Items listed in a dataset
——

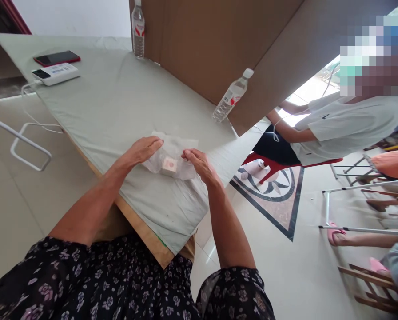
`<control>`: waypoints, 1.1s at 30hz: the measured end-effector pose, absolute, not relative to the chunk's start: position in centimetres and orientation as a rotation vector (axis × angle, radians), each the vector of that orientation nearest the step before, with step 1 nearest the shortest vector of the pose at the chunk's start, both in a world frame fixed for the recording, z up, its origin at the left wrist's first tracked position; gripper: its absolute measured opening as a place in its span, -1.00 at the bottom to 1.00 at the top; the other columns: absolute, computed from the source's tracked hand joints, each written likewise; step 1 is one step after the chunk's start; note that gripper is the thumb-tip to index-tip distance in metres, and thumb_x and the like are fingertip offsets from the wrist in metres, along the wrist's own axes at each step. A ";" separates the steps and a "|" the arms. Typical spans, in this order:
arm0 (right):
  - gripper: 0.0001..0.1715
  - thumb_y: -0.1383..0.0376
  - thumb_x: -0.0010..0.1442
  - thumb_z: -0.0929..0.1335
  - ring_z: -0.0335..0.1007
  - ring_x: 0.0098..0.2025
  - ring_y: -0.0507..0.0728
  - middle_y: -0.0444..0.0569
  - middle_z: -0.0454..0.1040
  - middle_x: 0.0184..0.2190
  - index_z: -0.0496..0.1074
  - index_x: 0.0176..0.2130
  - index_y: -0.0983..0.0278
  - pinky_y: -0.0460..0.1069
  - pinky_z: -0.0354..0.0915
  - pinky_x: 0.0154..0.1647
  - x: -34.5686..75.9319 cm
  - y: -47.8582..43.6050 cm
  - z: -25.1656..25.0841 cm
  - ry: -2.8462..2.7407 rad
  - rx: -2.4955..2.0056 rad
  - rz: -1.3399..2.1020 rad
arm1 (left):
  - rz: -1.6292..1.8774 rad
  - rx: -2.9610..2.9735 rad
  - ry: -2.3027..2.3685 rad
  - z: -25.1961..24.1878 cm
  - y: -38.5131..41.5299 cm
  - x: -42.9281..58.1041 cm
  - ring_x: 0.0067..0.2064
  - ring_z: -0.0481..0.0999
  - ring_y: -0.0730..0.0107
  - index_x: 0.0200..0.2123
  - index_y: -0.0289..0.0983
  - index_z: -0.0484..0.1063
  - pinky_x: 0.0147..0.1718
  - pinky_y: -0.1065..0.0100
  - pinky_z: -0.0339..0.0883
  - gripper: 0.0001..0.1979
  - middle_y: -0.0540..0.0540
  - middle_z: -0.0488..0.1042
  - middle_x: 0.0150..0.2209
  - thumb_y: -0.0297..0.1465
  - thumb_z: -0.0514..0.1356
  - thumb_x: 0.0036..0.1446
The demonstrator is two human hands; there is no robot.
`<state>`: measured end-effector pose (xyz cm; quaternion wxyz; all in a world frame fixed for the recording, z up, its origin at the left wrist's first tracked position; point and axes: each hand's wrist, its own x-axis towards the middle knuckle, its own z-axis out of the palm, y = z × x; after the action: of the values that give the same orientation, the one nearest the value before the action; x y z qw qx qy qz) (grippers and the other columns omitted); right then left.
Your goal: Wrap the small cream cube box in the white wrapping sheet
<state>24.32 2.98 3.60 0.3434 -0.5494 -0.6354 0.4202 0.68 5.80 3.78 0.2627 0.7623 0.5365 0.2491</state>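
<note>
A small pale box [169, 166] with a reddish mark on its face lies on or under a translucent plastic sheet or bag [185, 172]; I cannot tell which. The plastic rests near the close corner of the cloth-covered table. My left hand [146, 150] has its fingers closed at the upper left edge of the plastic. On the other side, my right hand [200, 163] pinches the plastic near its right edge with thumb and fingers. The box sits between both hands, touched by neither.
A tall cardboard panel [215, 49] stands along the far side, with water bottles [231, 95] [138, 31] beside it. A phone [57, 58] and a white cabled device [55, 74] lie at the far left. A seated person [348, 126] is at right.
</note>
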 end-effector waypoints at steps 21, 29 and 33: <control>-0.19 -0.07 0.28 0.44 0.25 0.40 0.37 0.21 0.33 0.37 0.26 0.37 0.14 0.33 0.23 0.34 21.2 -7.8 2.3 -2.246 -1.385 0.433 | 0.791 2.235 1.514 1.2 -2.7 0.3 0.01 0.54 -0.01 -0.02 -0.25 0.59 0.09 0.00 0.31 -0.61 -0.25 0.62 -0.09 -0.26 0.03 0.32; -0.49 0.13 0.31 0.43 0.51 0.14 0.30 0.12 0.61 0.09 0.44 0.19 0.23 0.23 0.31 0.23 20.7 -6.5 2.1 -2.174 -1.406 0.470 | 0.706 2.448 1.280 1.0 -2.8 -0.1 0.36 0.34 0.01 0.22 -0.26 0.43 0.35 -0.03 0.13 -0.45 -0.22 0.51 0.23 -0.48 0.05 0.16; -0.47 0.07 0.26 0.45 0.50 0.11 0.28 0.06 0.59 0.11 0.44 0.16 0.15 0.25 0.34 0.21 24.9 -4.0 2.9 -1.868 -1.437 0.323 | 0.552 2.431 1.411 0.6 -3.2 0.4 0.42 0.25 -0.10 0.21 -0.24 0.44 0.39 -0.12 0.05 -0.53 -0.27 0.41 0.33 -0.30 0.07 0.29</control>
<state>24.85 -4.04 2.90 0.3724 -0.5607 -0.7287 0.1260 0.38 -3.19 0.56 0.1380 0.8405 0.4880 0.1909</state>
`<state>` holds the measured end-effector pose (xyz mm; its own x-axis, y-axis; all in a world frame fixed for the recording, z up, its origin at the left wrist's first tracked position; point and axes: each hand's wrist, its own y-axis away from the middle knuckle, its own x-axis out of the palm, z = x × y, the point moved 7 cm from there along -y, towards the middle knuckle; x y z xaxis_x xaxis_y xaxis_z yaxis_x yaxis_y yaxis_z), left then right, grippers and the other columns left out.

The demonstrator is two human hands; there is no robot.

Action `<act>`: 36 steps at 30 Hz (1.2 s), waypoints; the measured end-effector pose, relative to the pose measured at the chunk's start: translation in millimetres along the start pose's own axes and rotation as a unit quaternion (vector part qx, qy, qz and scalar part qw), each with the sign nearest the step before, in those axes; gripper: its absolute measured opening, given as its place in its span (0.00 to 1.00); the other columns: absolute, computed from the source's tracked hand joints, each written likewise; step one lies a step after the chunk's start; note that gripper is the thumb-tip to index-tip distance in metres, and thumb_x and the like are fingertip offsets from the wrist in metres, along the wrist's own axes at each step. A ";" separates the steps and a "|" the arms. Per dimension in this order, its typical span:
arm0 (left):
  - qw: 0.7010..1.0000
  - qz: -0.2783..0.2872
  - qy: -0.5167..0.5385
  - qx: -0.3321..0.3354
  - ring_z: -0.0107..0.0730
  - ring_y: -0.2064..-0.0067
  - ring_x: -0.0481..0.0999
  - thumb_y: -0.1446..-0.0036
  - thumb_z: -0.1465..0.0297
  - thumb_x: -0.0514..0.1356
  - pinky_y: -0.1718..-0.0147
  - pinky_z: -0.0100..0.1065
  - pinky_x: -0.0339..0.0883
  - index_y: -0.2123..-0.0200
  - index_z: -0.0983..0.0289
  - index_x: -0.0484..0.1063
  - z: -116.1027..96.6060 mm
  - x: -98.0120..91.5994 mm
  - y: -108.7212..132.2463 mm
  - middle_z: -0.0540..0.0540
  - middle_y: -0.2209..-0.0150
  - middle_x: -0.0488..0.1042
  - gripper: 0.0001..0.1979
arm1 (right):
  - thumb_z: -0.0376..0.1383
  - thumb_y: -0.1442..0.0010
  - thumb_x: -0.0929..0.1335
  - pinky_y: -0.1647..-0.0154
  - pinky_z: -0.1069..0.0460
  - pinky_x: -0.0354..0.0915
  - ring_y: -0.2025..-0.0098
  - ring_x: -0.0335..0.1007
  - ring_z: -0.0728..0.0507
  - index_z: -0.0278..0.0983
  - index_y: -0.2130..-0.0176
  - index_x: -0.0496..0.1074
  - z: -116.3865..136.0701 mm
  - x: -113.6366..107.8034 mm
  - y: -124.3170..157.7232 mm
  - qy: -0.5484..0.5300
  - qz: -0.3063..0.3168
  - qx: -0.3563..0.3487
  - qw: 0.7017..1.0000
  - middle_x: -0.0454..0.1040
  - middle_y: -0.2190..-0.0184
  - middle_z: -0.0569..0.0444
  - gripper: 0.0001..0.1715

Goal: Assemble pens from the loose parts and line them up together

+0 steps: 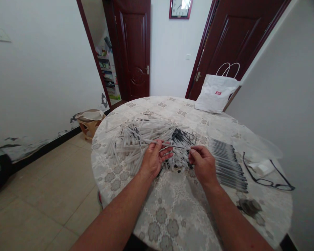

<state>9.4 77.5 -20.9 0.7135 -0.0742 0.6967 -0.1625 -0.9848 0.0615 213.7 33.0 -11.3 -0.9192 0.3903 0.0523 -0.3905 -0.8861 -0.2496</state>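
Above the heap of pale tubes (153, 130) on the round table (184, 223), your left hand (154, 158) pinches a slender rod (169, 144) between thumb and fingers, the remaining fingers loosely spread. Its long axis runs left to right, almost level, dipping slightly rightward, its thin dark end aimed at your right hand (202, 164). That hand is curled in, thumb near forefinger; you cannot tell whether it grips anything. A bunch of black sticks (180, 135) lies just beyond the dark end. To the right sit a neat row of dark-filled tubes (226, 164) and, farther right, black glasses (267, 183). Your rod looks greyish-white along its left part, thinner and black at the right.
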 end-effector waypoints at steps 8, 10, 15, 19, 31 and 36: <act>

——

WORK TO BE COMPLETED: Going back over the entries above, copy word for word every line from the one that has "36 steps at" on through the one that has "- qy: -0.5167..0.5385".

TASK ANSWER:
Action `<act>`: 36 steps at 30 Hz (1.2 s), waypoints; the measured end-effector pose, relative to the pose measured at the chunk's start: translation in millimetres along the start pose's own axes and rotation as a unit quaternion (vector part qx, qy, qz and scalar part qw), each with the sign nearest the step before, in those axes; gripper: its absolute measured opening, given as its place in its span (0.00 to 1.00); the other columns: absolute, computed from the source's tracked hand joints, each written likewise; step one lies a step after the chunk's start; note that gripper is the thumb-tip to index-tip distance in metres, and thumb_x and the like are fingertip offsets from the wrist in metres, along the wrist's own axes at each step. A ";" separates the steps and a "|" the arms. Per dimension in this order, its typical span:
arm0 (left):
  - qw: 0.7010..1.0000
  - qz: -0.2783..0.2872
  - qy: -0.5167..0.5385

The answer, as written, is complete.